I really do not want it to be dictated solely by my own aesthetic. I want it to be a welcome place for all kinds of voices. So I’ve been scouring the internet and reaching out to people on Instagram and asking other people who they like and who they’ve seen. People either respond by being really excited about it and being ready for it, whether or not they’ve had experience making video, or I can tell it’s just not where they are at this moment. One of the outcomes from launching it so quickly, is just really needing people who are ready to go and ready to make it now. I’m certainly sowing the seeds for people who have a longer process. And one of the benefits of this platform I think is, well, we don’t really have to book a venue or start selling seats. So I can be quite flexible if someone needs more time or if this is a far reaching plan. Everybody’s process is different in that way.

Margaret Fuhrer:
And how about the work that you yourself have made for FLTPK, because you’ve made—is it five pieces at this point?

Trey McIntyre:
Five.

Margaret Fuhrer:
What have you been vibing on during this period? What have your inspirations been?

Trey McIntyre:
It’s run the gamut in a certain way. I think it’s kind of in the same way I approach any piece that I make. I want to learn something new from each one. Especially early on, a lot of them are run by resource. Meaning, there’s not a budget, there’s a lot of begging and borrowing to make things happen. They’re inspired by what dancers I have available to work with. One of the big things that’s been important to me is to have original music for each one. If anything, just to provide an opportunity for a composer or a singer or a musician to be able to make something right now.
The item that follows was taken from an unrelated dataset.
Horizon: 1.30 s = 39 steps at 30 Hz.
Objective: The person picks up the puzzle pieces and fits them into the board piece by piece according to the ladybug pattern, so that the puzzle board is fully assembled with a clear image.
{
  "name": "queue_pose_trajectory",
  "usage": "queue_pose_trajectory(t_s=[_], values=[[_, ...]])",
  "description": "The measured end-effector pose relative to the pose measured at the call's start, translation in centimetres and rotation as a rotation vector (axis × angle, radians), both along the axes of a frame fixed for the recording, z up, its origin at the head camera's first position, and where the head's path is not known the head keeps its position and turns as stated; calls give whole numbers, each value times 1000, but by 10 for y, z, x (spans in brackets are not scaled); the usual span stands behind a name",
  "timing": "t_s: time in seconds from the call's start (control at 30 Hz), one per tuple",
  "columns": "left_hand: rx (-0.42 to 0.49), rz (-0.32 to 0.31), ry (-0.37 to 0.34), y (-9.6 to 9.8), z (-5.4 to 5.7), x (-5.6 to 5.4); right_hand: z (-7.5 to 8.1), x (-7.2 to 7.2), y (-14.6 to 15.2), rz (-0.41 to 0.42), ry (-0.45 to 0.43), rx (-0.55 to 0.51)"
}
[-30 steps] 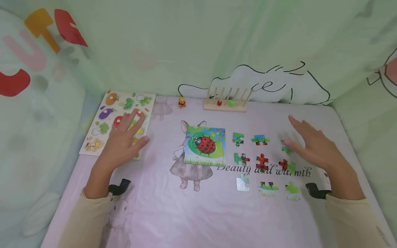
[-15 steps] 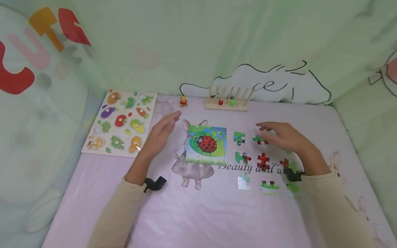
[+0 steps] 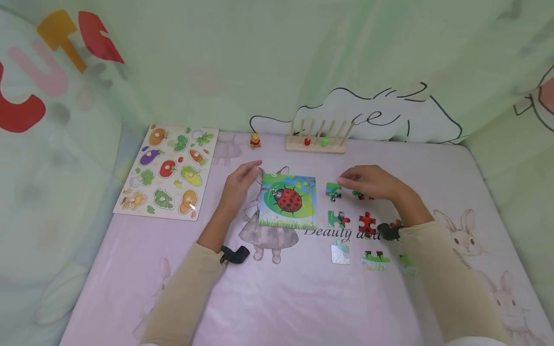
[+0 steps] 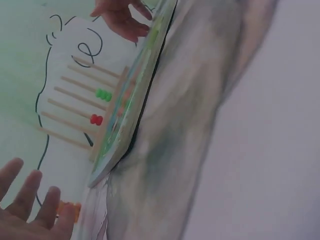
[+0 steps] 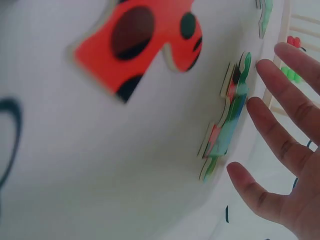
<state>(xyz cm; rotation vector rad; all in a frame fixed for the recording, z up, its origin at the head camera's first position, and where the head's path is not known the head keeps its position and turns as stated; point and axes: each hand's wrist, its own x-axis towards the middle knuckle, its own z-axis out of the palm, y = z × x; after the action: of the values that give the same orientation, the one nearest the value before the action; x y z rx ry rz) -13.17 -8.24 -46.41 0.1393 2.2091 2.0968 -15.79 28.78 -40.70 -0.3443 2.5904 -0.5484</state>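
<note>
At the centre of the frame, the ladybug board (image 3: 288, 199) is flanked on its left by the left hand (image 3: 239, 186), fingers extended and nothing gripped, while the puzzle pieces (image 3: 367, 224) at centre right are partly hidden by the right hand (image 3: 373, 181), its fingers parted and nothing held.
</note>
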Motion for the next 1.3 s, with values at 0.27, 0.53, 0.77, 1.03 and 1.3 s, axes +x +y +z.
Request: queue_pose_trajectory(t_s=[0.27,0.53,0.77,1.03,1.3], values=[[-78,-10,87,0,-17,-3,-6,-8,-6,-9,-18,40],[-208,-16,161,-3,-23,-5,-12,-16,-9,26,-9,48],[-401,-75,294,-6,-32,-6,-12,-18,-13,38,-29,37],[-579,-169,347,-5,-35,-9,-10,-19,-14,42,-50,23],[-709,-296,313,-9,-32,-8,-16,-22,-14,9,-74,38]])
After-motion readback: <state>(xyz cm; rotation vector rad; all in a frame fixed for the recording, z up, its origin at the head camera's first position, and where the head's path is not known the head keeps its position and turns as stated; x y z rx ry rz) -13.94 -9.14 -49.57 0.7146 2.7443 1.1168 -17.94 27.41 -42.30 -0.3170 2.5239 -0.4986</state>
The most recent piece I made is based on the myth of the Minotaur from Greek mythology, and it really came from a day I met the dance writer Alastair Macaulay. He invited me to go to the British Museum, while I was in London recently. And I’m not a big museum fan, but he talked me into it. And what a great host he was because I really learned so much.

Margaret Fuhrer:
Yeah, if there’s anyone to go to a museum with…

Trey McIntyre:
Yeah, I mean, imagine! And so what was really excellent was he knew so many references to different pieces and how they had an inspired different choreographers, even may have inspired a specific movement. Like he could identify what it came from. And that in a certain way, it seems like a thing from a different time. To go to a museum for that kind of content. But of course, I have to think, “Well, that’s certainly well before the digital age and I have access to literally anything without leaving my home.” And so a museum was probably a more special thing in that time. I just set the task for myself to choose something from that day. And I’m very interested in Jungian psychology and the Greek mythology, certainly it plays into that heavily.
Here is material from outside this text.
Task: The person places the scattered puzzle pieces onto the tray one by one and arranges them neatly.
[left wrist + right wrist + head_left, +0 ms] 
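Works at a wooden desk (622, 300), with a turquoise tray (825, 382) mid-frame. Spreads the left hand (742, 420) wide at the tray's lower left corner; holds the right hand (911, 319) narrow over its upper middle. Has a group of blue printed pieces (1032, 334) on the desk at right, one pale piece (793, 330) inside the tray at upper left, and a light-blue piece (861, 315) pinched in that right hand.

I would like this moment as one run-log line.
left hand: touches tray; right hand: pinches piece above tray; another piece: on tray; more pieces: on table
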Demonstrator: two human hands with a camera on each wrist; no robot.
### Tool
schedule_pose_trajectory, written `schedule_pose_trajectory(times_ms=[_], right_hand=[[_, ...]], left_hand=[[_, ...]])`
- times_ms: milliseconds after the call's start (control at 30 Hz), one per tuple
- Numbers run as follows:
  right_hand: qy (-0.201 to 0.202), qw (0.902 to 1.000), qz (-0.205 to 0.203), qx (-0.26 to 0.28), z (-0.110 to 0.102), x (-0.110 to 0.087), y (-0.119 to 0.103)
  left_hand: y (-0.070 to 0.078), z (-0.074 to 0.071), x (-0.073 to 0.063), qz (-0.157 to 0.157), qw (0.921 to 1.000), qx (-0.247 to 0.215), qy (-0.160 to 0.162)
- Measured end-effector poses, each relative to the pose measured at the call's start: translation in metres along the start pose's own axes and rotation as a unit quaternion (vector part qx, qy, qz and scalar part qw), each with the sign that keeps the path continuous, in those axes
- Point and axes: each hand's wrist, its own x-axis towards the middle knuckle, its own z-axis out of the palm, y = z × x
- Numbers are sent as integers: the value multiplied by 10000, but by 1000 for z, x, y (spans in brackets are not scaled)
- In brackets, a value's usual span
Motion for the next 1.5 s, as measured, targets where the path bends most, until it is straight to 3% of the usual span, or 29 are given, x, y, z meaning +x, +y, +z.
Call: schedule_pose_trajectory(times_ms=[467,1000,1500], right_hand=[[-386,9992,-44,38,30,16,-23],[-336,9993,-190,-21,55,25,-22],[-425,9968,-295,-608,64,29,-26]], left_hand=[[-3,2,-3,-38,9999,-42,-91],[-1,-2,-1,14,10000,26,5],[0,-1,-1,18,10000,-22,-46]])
So I chose the Minotaur myth for a couple of reasons. One was, I was working with this dancer, Daniel McCormick, who is a dancer with English National Ballet. And he’s somebody who I’ve had just kind of this happenstance relationship with. He was in the Jackson competition and won dancing a solo of mine there, which is also where he got his job in London. And then he competed in the emerging dancer competition there, performed that same solo again and won. And so, it was nice to kind of reconnect with him and make something. And he has this really like intense—like he’s brooding, handsome, dark-featured. He’s got this kind of like masculine, bull energy, that kind of made sense as a character.
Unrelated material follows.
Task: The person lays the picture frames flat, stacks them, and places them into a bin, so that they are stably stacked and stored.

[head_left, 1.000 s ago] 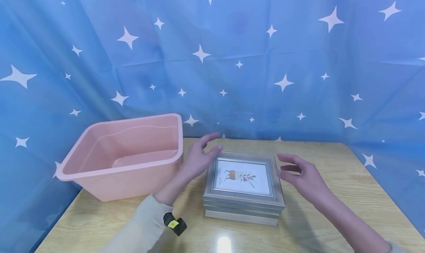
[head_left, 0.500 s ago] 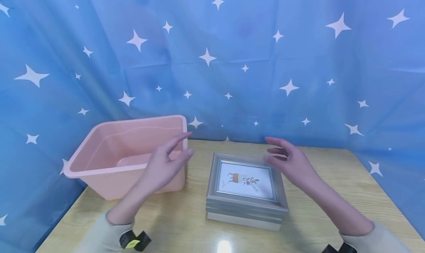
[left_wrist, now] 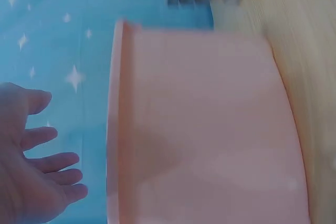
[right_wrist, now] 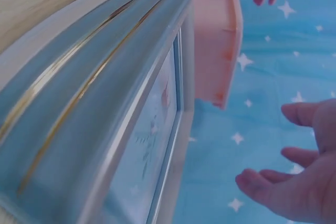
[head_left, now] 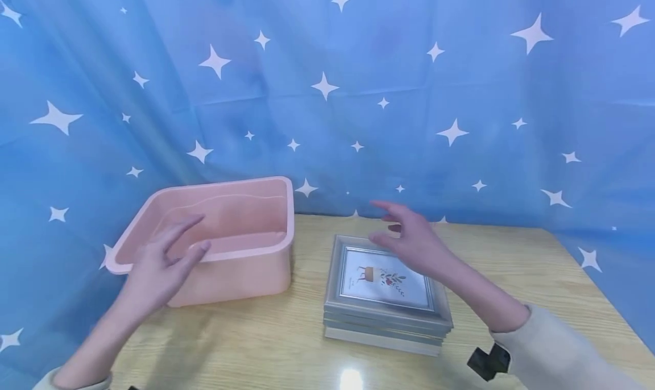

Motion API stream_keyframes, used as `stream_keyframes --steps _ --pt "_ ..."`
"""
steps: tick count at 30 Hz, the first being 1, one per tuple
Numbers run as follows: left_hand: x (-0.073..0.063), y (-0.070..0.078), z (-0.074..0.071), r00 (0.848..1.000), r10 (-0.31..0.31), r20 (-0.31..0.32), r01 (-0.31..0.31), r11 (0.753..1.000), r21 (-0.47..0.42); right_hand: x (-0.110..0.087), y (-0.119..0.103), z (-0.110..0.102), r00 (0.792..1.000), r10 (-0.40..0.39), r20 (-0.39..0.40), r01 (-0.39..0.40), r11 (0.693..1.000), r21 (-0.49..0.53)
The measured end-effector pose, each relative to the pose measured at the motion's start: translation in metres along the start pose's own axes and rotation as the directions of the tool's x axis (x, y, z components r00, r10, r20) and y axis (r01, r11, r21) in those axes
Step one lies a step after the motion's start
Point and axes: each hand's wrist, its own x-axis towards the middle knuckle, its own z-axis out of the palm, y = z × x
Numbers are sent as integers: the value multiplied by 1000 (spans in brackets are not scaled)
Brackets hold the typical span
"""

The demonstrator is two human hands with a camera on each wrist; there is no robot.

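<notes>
Head view gives us a blue curtain (head_left: pixel 389 54) printed with white four-pointed stars, hanging behind a light wood-grain worktop (head_left: pixel 552 276). On the worktop's left side we see a pink plastic bin (head_left: pixel 245 276), upright with its wide mouth facing up. To its right, with bare wood between, sits a stack of picture frames (head_left: pixel 384 322), lying flat near the middle; the right wrist view shows us gold lines along its blue-grey edges and a paler layer at the bottom.

We find the left hand (head_left: pixel 164 268) near the bin's left front corner, its fingers loosely spread and its grasp free; from the left wrist we see it apart from the pink wall. Our right hand (head_left: pixel 409 236) hovers above the stack's far right part, thumb and fingers relaxed and parted, clear of the top frame. Below its pale sleeve (head_left: pixel 568 350) we notice a small black device (head_left: pixel 488 361). Smallest is the top frame's print (head_left: pixel 384 276), a plant in an orange-brown pot.
</notes>
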Motion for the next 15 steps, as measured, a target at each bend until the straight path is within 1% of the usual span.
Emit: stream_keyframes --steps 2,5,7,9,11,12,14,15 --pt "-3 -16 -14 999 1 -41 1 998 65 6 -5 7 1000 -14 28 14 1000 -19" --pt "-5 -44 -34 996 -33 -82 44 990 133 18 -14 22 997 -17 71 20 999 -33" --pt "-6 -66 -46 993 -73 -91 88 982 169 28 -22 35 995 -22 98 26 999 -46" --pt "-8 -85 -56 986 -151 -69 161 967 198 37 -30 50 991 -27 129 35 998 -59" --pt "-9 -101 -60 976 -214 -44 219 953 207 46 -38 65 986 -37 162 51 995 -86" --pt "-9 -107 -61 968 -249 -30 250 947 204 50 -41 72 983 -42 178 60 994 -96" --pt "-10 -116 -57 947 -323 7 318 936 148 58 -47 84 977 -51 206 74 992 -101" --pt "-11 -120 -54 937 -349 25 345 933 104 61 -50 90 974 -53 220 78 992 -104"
And then additionally, I had gotten to know the people that ran this new facility called Hackney Depot, which is in a kind of ’70s, ’80s bus garage building, and the top floor used to be the lounge and locker area for the drivers, but it’s been sitting empty for quite a while. So these developers have taken it over and they’re making it into these workspaces for artists or craftspeople. And so I got talking to them and while it’s under construction, it basically makes this labyrinth that’s very much—there was just a nice fit for the mythology of the labyrinth from the story. So I just asked them if they would let me use it. And they were so generous in that, they also entered in as one of the artistic collaborators. Meaning, they’re accepting an equal part of the profit, just like everybody else, which probably doesn’t even get close to what their rental fees might be, but in an effort to really support something and to support work being made. Because I think that organization is very dedicated to their mission, which is to allow work, to get made. They struck the same bargain.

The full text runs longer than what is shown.